#### Exercise brief:
Word for word, copy the entire listing below, but do not carry over any pictures.

#### Source data:

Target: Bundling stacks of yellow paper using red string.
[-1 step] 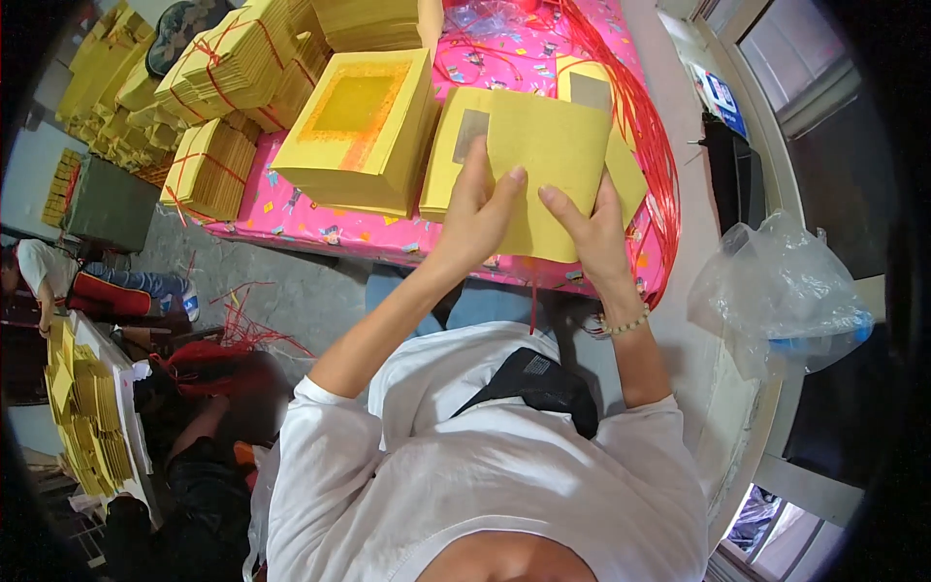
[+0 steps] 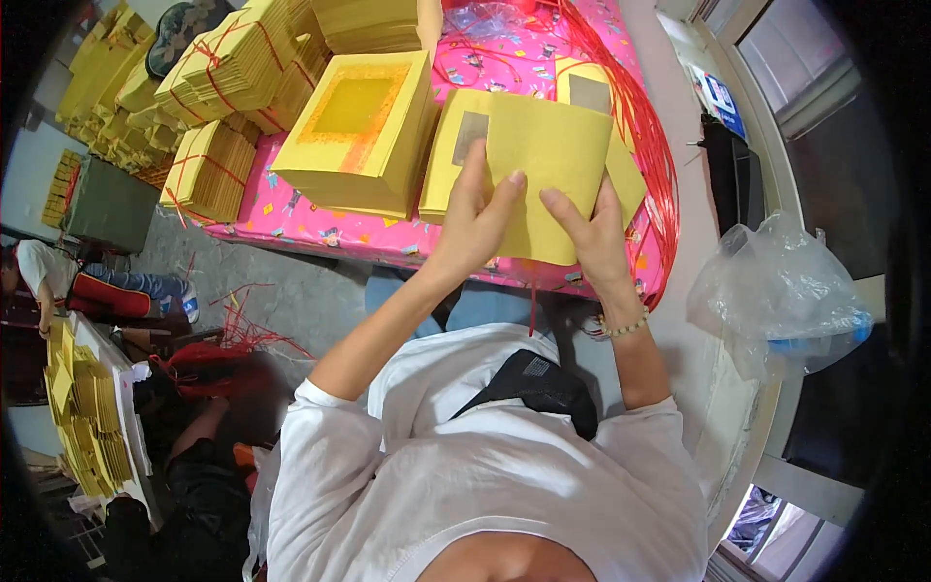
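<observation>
Before me, over the edge of a pink table [image 2: 301, 226], both hands grip a yellow paper sheet [image 2: 548, 145]; whether it is one sheet or several I cannot tell. My left hand [image 2: 480, 213] pinches its left side, thumb on top and fingers partly behind. On the right side my right hand [image 2: 592, 223], a beaded bracelet at its wrist, holds with the thumb in front and the other fingers mostly hidden behind. Under and beside it lie yellow papers with a silver-grey patch [image 2: 472, 138]. A second grey-patched yellow pile [image 2: 590, 94] sits farther back.
A tall yellow paper block [image 2: 354, 179] with an orange-smeared top stands left of my hands. Red-tied yellow bundles [image 2: 208, 179] are farther left. Long red strings [image 2: 667, 209] drape over the table's right side. A clear plastic bag [image 2: 776, 291] lies at right. Another person [image 2: 48, 272] is far left.
</observation>
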A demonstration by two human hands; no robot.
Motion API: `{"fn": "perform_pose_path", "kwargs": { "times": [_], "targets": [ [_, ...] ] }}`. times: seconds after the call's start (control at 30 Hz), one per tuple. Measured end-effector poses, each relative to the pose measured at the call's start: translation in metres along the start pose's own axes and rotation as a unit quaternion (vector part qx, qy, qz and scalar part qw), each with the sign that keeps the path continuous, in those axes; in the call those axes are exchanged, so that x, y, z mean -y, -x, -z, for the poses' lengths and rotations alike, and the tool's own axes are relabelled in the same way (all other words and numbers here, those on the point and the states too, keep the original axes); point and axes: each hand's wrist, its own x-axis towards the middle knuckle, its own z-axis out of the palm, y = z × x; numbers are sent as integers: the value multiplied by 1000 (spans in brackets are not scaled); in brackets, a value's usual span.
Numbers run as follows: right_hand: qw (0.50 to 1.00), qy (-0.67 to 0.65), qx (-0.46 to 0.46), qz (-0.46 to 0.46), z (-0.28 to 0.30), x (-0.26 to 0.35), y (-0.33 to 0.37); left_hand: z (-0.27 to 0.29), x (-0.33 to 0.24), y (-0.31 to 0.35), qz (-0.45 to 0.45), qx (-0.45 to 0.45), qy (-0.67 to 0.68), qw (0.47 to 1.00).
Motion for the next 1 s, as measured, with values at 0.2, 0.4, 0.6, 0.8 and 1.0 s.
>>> {"fn": "perform_pose_path", "kwargs": {
  "times": [0.2, 0.4, 0.6, 0.8, 1.0],
  "targets": [
    [995, -74, -26, -57, 3, 1, 12, -8, 9, 12, -77, -30, -17, 996],
    [995, -82, -47, -25, 1, 2, 24, -8, 11, 20, -138, 5, -119, 983],
    [994, -100, -33, 7, 5, 7, 33, -11, 10, 27, -120, -6, -107, 987],
    [995, -72, -75, -9, -1, 15, 34, -10, 14, 33, -109, -17, -114, 987],
    [991, -60, -118, 8, 11, 18, 26, -8, 15, 38, -57, 11, -122, 991]
  ]
}}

#### Answer to this exercise:
Target: Bundling stacks of yellow paper using red string.
[-1 step] 
[+0 steps] 
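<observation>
Before me, over the edge of a pink table [image 2: 301, 226], both hands grip a yellow paper sheet [image 2: 548, 145]; whether it is one sheet or several I cannot tell. My left hand [image 2: 480, 213] pinches its left side, thumb on top and fingers partly behind. On the right side my right hand [image 2: 592, 223], a beaded bracelet at its wrist, holds with the thumb in front and the other fingers mostly hidden behind. Under and beside it lie yellow papers with a silver-grey patch [image 2: 472, 138]. A second grey-patched yellow pile [image 2: 590, 94] sits farther back.
A tall yellow paper block [image 2: 354, 179] with an orange-smeared top stands left of my hands. Red-tied yellow bundles [image 2: 208, 179] are farther left. Long red strings [image 2: 667, 209] drape over the table's right side. A clear plastic bag [image 2: 776, 291] lies at right. Another person [image 2: 48, 272] is far left.
</observation>
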A demonstration by two human hands; no robot.
Motion API: `{"fn": "perform_pose_path", "kwargs": { "times": [_], "targets": [ [_, ...] ] }}`. times: seconds after the call's start (control at 30 Hz), one per tuple. Measured end-effector poses, each relative to the pose measured at the call's start: translation in metres along the start pose's own axes and rotation as a unit quaternion (vector part qx, qy, qz and scalar part qw), each with the sign that keeps the path continuous, in those axes; in the call those axes are exchanged, so that x, y, z mean -y, -x, -z, for the poses' lengths and rotations alike, and the tool's own axes are relabelled in the same way (all other words and numbers here, those on the point and the states too, keep the original axes); point and axes: each hand's wrist, its own x-axis towards the middle knuckle, its own z-axis out of the palm, y = z × x; numbers are sent as integers: the value multiplied by 1000 (spans in brackets are not scaled); in brackets, a value's usual span.
Numbers run as follows: right_hand: qw (0.50 to 1.00), qy (-0.67 to 0.65), qx (-0.46 to 0.46), qz (-0.46 to 0.46), z (-0.28 to 0.30), x (-0.26 to 0.35), y (-0.33 to 0.37); left_hand: z (-0.27 to 0.29), x (-0.33 to 0.24), y (-0.31 to 0.35), qz (-0.45 to 0.45), qx (-0.45 to 0.45), qy (-0.67 to 0.68), qw (0.47 to 1.00).
Motion for the next 1 s, as measured, with values at 0.2, 0.4, 0.6, 0.8 and 1.0 s.
>>> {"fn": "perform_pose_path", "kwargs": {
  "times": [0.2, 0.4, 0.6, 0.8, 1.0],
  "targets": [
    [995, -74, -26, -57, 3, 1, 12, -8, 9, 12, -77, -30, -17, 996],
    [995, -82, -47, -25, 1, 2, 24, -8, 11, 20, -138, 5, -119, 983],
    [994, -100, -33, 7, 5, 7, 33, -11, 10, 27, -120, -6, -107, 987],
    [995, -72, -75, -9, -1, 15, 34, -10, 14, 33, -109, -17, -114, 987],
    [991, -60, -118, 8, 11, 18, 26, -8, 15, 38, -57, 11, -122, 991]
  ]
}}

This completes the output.